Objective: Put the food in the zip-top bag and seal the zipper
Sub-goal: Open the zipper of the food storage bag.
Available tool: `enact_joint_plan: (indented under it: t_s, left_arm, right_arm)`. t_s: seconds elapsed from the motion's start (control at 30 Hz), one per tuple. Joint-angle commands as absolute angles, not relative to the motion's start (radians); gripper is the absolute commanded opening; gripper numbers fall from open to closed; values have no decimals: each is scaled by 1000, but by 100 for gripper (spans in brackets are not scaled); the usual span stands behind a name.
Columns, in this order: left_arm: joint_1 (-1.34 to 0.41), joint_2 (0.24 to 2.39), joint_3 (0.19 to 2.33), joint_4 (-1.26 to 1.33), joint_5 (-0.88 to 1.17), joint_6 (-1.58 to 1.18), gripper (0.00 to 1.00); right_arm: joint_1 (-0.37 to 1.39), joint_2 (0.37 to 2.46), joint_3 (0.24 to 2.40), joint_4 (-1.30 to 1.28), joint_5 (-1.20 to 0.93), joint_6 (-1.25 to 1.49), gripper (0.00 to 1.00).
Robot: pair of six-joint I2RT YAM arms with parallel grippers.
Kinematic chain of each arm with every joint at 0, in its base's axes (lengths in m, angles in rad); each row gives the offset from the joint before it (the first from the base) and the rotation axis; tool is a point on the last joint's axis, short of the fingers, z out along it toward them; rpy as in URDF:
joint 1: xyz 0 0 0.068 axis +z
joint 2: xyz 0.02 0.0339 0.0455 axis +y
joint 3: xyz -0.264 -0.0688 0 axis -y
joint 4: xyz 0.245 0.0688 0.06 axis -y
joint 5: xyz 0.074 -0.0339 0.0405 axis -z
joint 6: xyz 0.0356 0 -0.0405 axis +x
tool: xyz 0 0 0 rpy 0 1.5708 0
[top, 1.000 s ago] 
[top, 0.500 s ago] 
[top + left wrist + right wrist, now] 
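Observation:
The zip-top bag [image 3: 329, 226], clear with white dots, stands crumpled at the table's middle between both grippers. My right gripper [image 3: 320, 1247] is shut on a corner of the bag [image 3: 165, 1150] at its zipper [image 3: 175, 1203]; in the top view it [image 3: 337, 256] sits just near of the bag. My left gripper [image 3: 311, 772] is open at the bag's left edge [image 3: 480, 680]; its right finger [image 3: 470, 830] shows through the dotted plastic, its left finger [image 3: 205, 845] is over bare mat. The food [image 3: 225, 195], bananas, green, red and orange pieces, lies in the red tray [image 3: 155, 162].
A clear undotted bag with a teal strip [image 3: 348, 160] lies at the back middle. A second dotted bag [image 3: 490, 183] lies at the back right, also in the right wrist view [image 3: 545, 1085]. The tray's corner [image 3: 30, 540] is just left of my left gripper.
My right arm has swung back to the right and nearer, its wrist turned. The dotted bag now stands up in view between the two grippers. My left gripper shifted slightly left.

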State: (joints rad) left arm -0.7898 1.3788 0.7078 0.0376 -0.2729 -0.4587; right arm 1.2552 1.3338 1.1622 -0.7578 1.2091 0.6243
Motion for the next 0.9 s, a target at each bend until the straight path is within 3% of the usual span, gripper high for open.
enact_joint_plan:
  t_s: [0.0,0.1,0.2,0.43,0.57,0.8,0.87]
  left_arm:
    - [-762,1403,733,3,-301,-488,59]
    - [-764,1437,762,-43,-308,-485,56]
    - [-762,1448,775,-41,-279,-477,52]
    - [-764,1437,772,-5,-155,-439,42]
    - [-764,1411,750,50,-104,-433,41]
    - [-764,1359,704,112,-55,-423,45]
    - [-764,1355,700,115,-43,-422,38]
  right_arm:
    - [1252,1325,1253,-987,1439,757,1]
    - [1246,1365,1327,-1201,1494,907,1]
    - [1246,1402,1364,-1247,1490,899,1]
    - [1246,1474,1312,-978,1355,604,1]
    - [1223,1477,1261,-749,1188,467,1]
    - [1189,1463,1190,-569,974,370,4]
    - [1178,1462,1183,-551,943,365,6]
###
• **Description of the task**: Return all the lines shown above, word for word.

• **Result of the task**:
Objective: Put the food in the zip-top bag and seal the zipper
Sub-goal: Open the zipper of the food storage bag.
Available tool: `enact_joint_plan: (indented under it: t_s, left_arm, right_arm)`. t_s: seconds elapsed from the motion's start (control at 30 Hz), one per tuple. Joint-angle commands as absolute angles, not relative to the motion's start (radians); gripper is the absolute commanded opening; gripper numbers fall from open to closed; values have no decimals: each is scaled by 1000, but by 100 for gripper (spans in brackets are not scaled); the usual span stands behind a name.
Columns, in this order: left_arm: joint_1 (-1.34 to 0.41), joint_2 (0.24 to 2.39), joint_3 (0.19 to 2.33), joint_4 (-1.26 to 1.33), joint_5 (-0.88 to 1.17), joint_6 (-1.58 to 1.18), gripper (0.00 to 1.00); right_arm: joint_1 (-0.37 to 1.39), joint_2 (0.37 to 2.46), joint_3 (0.24 to 2.40), joint_4 (-1.30 to 1.28), joint_5 (-1.20 to 0.93), joint_6 (-1.25 to 1.49), gripper (0.00 to 1.00).
Robot: pair of six-joint I2RT YAM arms with parallel grippers.
Kinematic chain of each arm with every joint at 0, in its base's axes (lengths in m, angles in rad); each row gives the offset from the joint before it (the first from the base) and the rotation axis; tool is a point on the last joint's axis, short of the fingers, z out along it toward them; rpy as in URDF:
joint 1: xyz 0 0 0.068 axis +z
joint 2: xyz 0.02 0.0339 0.0455 axis +y
joint 3: xyz -0.264 -0.0688 0 axis -y
joint 4: xyz 0.245 0.0688 0.06 axis -y
joint 5: xyz 0.074 -0.0339 0.0405 axis -z
joint 6: xyz 0.0356 0 -0.0405 axis +x
tool: xyz 0 0 0 rpy 0 1.5708 0
[top, 1.000 s ago] 
[top, 0.500 s ago] 
[top + left wrist + right wrist, now] 
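Observation:
The zip-top bag [image 3: 329, 226], clear with white dots, stands crumpled at the table's middle between both grippers. My right gripper [image 3: 320, 1247] is shut on a corner of the bag [image 3: 165, 1150] at its zipper [image 3: 175, 1203]; in the top view it [image 3: 337, 256] sits just near of the bag. My left gripper [image 3: 311, 772] is open at the bag's left edge [image 3: 480, 680]; its right finger [image 3: 470, 830] shows through the dotted plastic, its left finger [image 3: 205, 845] is over bare mat. The food [image 3: 225, 195], bananas, green, red and orange pieces, lies in the red tray [image 3: 155, 162].
A clear undotted bag with a teal strip [image 3: 348, 160] lies at the back middle. A second dotted bag [image 3: 490, 183] lies at the back right, also in the right wrist view [image 3: 545, 1085]. The tray's corner [image 3: 30, 540] is just left of my left gripper.
My right arm has swung back to the right and nearer, its wrist turned. The dotted bag now stands up in view between the two grippers. My left gripper shifted slightly left.
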
State: (joints rad) left arm -0.7898 1.3788 0.7078 0.0376 -0.2729 -0.4587; right arm 1.2552 1.3338 1.1622 -0.7578 1.2091 0.6243
Motion for the next 0.9 s, a target at each bend until the straight path is within 3% of the usual span, gripper high for open.
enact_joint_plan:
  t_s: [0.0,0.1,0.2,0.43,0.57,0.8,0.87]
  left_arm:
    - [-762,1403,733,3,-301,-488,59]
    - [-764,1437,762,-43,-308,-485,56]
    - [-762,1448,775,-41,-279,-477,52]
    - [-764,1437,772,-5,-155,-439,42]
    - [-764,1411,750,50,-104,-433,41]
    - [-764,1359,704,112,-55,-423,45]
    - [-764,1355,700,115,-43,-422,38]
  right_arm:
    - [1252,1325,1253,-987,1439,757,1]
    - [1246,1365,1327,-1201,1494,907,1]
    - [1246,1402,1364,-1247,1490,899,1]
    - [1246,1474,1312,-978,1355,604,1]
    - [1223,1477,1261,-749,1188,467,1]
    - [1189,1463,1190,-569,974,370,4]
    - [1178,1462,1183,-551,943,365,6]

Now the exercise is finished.